Today we’re commemorating the life and career of Judy Garland, who died 45 years ago this month. Signed to a studio contract at the age of 13, encouraged to become a pill addict as a teenage MGM contract player, crowned a superstar by The Wizard of Oz at age 17 and married for the first time at 18, Garland lived more than her share of life before reaching legal maturity. But today, we’re going to pay particular attention to the last two decades of her life, the post-MGM years, during which Garland battled through one comeback after another, ultimately establishing intimate relationships with her fans on TV and in live performances that would cement Garland’s legacy as one of the most powerful performers of all time. These triumphs were, at the time, usually overlooked by an essentially paternalistic mainstream media which, much to Garland’s dismay, delighted in the negative and the tragic. We’ll explore Garland’s struggles to assert herself within an industry that nearly killed her, and against a media which seemed to be out to get her. We’ll also take a look at Garland’s rise as a gay icon, and the connection between Garland’s death and the Stonewall Riots, which took place the night of Garland’s funeral. 

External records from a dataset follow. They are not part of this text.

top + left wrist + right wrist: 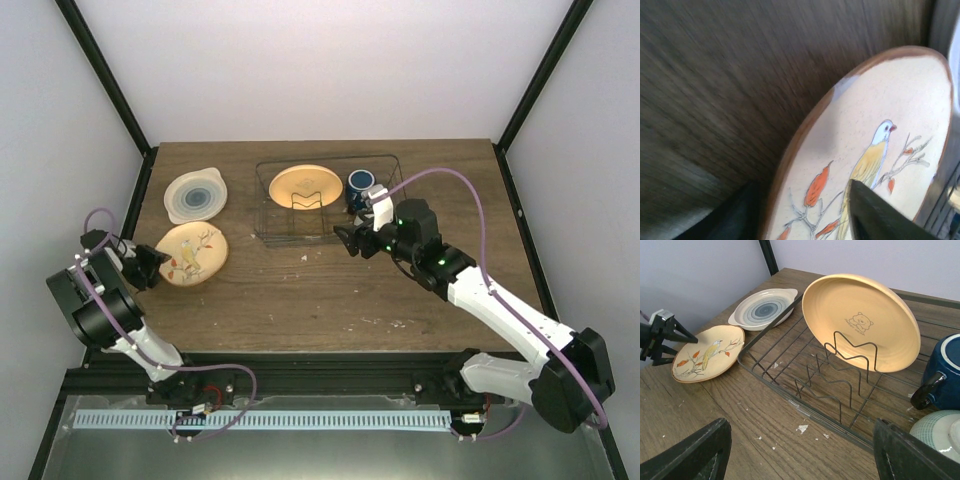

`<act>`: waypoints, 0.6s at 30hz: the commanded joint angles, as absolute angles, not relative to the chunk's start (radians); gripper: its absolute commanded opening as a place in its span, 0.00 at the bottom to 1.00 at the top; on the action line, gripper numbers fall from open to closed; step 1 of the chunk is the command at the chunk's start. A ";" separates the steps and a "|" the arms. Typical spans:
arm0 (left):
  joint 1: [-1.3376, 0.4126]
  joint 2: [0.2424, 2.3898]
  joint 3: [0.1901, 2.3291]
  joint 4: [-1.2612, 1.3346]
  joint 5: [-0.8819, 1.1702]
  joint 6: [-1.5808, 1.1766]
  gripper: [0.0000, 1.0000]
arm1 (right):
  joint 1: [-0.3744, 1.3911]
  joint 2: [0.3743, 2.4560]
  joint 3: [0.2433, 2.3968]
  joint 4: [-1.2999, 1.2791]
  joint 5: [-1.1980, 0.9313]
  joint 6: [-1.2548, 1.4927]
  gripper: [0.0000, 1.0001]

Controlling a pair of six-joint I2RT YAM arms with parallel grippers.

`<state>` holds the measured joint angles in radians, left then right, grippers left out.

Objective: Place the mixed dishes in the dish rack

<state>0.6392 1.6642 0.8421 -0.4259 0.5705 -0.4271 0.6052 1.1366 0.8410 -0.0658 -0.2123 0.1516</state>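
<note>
The orange bird plate (pixel 192 253) lies flat on the table at the left. My left gripper (pixel 150 265) is open at its left rim. In the left wrist view one finger (pixel 880 215) is over the plate face (pixel 875 130) and the other is outside the rim. The cream plate with blue-grey rings (pixel 195 195) lies behind it. The wire dish rack (pixel 325 232) holds the dark blue mug (pixel 945 375) and the mint-green bowl (pixel 940 432) at its right end. My right gripper (pixel 800 450) is open and empty above the table, just before the rack's near edge.
A yellow-orange plate with a bear print (pixel 862 320) stands upright in the rack's dividers. Small white crumbs (pixel 802 428) lie on the wood before the rack. Black frame posts stand at the table's back corners.
</note>
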 commanded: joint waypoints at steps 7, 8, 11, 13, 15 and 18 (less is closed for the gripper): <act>0.629 1.765 0.790 -0.458 0.604 -0.416 0.00 | 0.615 1.122 0.859 -0.070 -0.216 0.146 0.78; 0.629 1.767 0.787 -0.456 0.606 -0.416 0.00 | 0.616 1.123 0.859 -0.069 -0.217 0.143 0.78; 0.629 1.765 0.773 -0.446 0.621 -0.418 0.00 | 0.617 1.124 0.854 -0.065 -0.219 0.140 0.78; 0.630 1.760 0.761 -0.439 0.638 -0.417 0.00 | 0.617 1.124 0.850 -0.058 -0.224 0.141 0.78; 0.630 1.748 0.751 -0.437 0.655 -0.411 0.00 | 0.617 1.123 0.838 -0.049 -0.230 0.141 0.78; 0.630 1.713 0.738 -0.453 0.664 -0.393 0.00 | 0.617 1.130 0.823 -0.034 -0.251 0.135 0.78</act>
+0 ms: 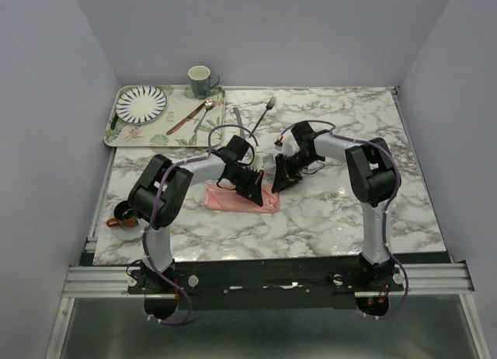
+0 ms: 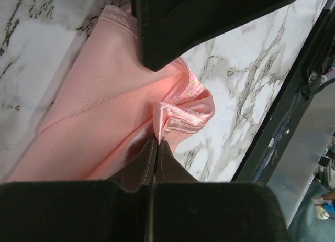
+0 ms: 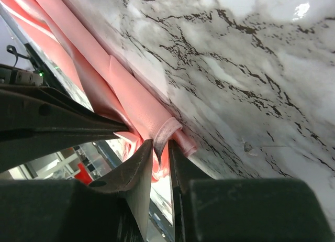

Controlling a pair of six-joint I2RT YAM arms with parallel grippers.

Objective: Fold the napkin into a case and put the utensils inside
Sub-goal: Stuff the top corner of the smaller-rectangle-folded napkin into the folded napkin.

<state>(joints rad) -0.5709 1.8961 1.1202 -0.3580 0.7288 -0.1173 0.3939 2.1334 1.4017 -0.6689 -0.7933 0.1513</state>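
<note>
From above, the napkin (image 1: pixel 242 201) lies folded into a narrow pink strip near the middle of the marbled surface (image 1: pixel 334 219). The left gripper (image 1: pixel 253 191) and right gripper (image 1: pixel 277 182) are both down at its right-hand end, close beside each other. The fork (image 1: pixel 266 110) lies on bare marble well beyond them. The thin dark sliver to its left may be the knife, though it is too small to be sure. A leaf-patterned tray (image 1: pixel 124 137) in the far left corner carries a striped plate (image 1: pixel 140 103) and a mug (image 1: pixel 200 81).

The left wrist camera shows that gripper's fingers (image 2: pixel 137 168) pressed together, pinching a puckered corner of the napkin's shiny hem. The rest of the cloth spreads away to the left over the marble.

In the right wrist camera the fingers (image 3: pixel 137 166) stand narrow, clamped on the rolled end of the cloth, where its layered folds run off up and to the left.
</note>
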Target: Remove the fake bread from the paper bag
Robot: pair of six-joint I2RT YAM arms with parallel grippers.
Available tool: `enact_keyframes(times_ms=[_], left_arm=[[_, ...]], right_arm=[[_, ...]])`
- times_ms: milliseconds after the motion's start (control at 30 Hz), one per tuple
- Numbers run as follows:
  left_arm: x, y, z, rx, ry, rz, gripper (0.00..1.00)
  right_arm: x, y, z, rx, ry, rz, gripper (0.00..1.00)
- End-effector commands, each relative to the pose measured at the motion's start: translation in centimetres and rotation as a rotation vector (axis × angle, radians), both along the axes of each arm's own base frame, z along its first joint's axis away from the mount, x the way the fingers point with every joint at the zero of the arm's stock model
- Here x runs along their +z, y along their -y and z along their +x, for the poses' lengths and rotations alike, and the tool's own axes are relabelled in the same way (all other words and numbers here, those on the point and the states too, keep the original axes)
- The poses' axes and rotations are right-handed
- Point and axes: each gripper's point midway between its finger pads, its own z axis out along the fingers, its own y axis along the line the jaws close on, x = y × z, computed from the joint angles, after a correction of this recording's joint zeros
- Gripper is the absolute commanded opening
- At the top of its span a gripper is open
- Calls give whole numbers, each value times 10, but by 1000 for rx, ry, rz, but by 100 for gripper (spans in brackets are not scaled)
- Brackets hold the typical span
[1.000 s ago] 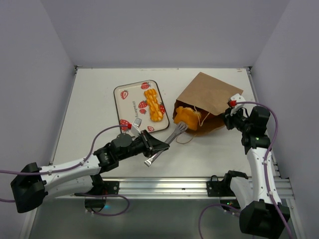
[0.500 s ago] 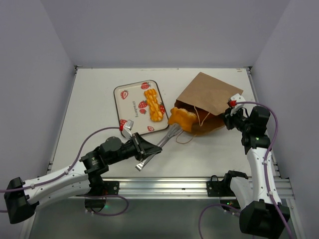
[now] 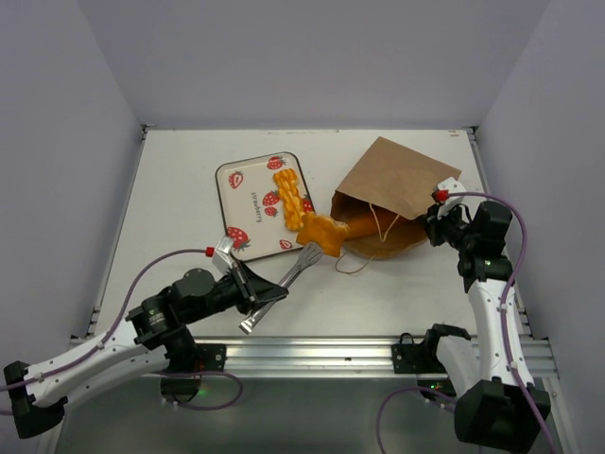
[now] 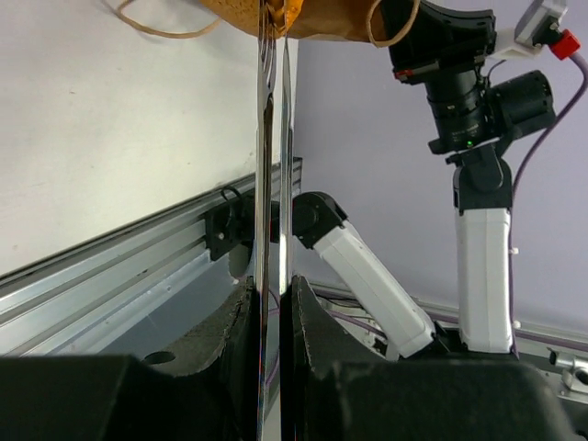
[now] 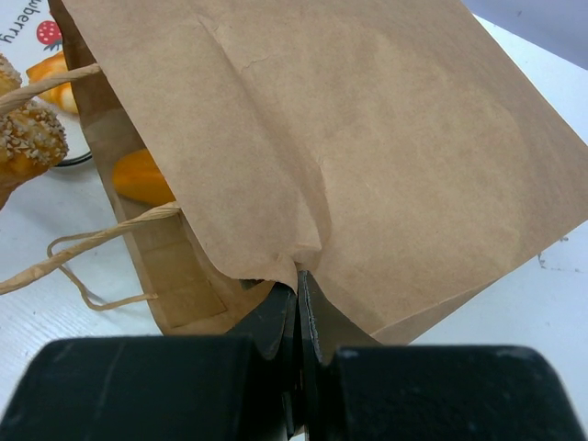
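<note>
The brown paper bag (image 3: 397, 184) lies on its side, mouth toward the left. My left gripper (image 3: 262, 294) is shut on the silver tongs (image 3: 295, 268), whose tips pinch an orange-golden bread (image 3: 319, 233) just outside the bag's mouth. In the left wrist view the tongs (image 4: 273, 165) run up between my fingers to that bread (image 4: 262, 11). My right gripper (image 3: 430, 225) is shut on the bag's near edge (image 5: 349, 138). Another smooth orange bread (image 5: 142, 176) shows inside the bag. A braided loaf (image 3: 293, 200) lies on the strawberry tray (image 3: 248, 194).
The bag's loop handles (image 3: 354, 263) trail on the table in front of its mouth. Grey walls enclose the table on three sides. The metal rail (image 3: 312, 352) runs along the near edge between the arm bases.
My left arm has drawn back toward the near left, pulling the tongs and the pinched bread out of the bag's mouth toward the tray. The right arm has not moved.
</note>
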Motion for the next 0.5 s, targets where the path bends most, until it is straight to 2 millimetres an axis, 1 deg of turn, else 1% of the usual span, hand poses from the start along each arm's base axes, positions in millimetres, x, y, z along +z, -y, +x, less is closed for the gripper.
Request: enact_keyframes(times_ms=[0, 67, 100, 167, 233, 267, 367, 467], left_arm=[[29, -12, 8, 69, 71, -8, 0], [33, -20, 10, 93, 79, 13, 0], [35, -24, 13, 121, 86, 22, 0], [43, -31, 15, 149, 102, 28, 0], [44, -36, 17, 165, 104, 51, 0], [48, -38, 17, 172, 110, 50, 0], [39, -47, 24, 227, 98, 104, 0], [35, -53, 32, 287, 91, 110, 0]], right_arm=[[14, 6, 8, -25, 49, -11, 0], [14, 6, 8, -25, 49, -11, 0], [14, 6, 8, -25, 50, -11, 0], [13, 6, 8, -25, 48, -12, 0], [13, 6, 8, -23, 48, -12, 0], [13, 6, 9, -25, 50, -12, 0], [13, 6, 8, -23, 50, -12, 0], [14, 6, 8, -24, 53, -10, 0]])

This episode is a little bit different than previous episodes. For one thing, it includes material from interviews with two different experts: Anne Helen Petersen, who writes about Garland in her new book, Scandals of Classic Hollywood, and Peter Mac, a Judy Garland tribute artist whose act features detail-oriented recreations of Garland’s live performances, and who is incredibly well-versed in Garland’s life, work and legacy. 

Also, at two different points, I have Friend of You Must Remember ThisNoah Segan reading excerpts from William Goldman’s The Season. The first of these excerpts is an example of the way that Garland often functions as a kind of folk hero, the star of cocktail party anecdotes that become something like tale tales. The other excerpt is more problematic — it’s basically a document of vicious homophobia, although it wouldn’t have been called or recognized as that at the time — and I debated whether or not to include it. Ultimately I decided that I wanted to have it in there because it helped me to remember how significant Stonewall really was, by showing how much it needed to happen, and how much has changed (although of course there’s still a long way to go). This kind of completely casual reporting on “fluttering fags” shows us how different the world that Judy Garland lived in is from the world that began to come into being after her death. There’s some debate as to whether or not there’s a literal, causal relationship between Garland’s death and Stonewall, but there’s no question that the dividing line between the Before Stonewall and After Stonewall eras coincides exactly with the dividing line between Judy Garland’s existence in the world as a living, breathing human being and her post-death existence as a symbol, angel, martyr, whatever. As I’ve tried to show here, I think it’s the emotional connection, the connection in the public imagination, that really matters. 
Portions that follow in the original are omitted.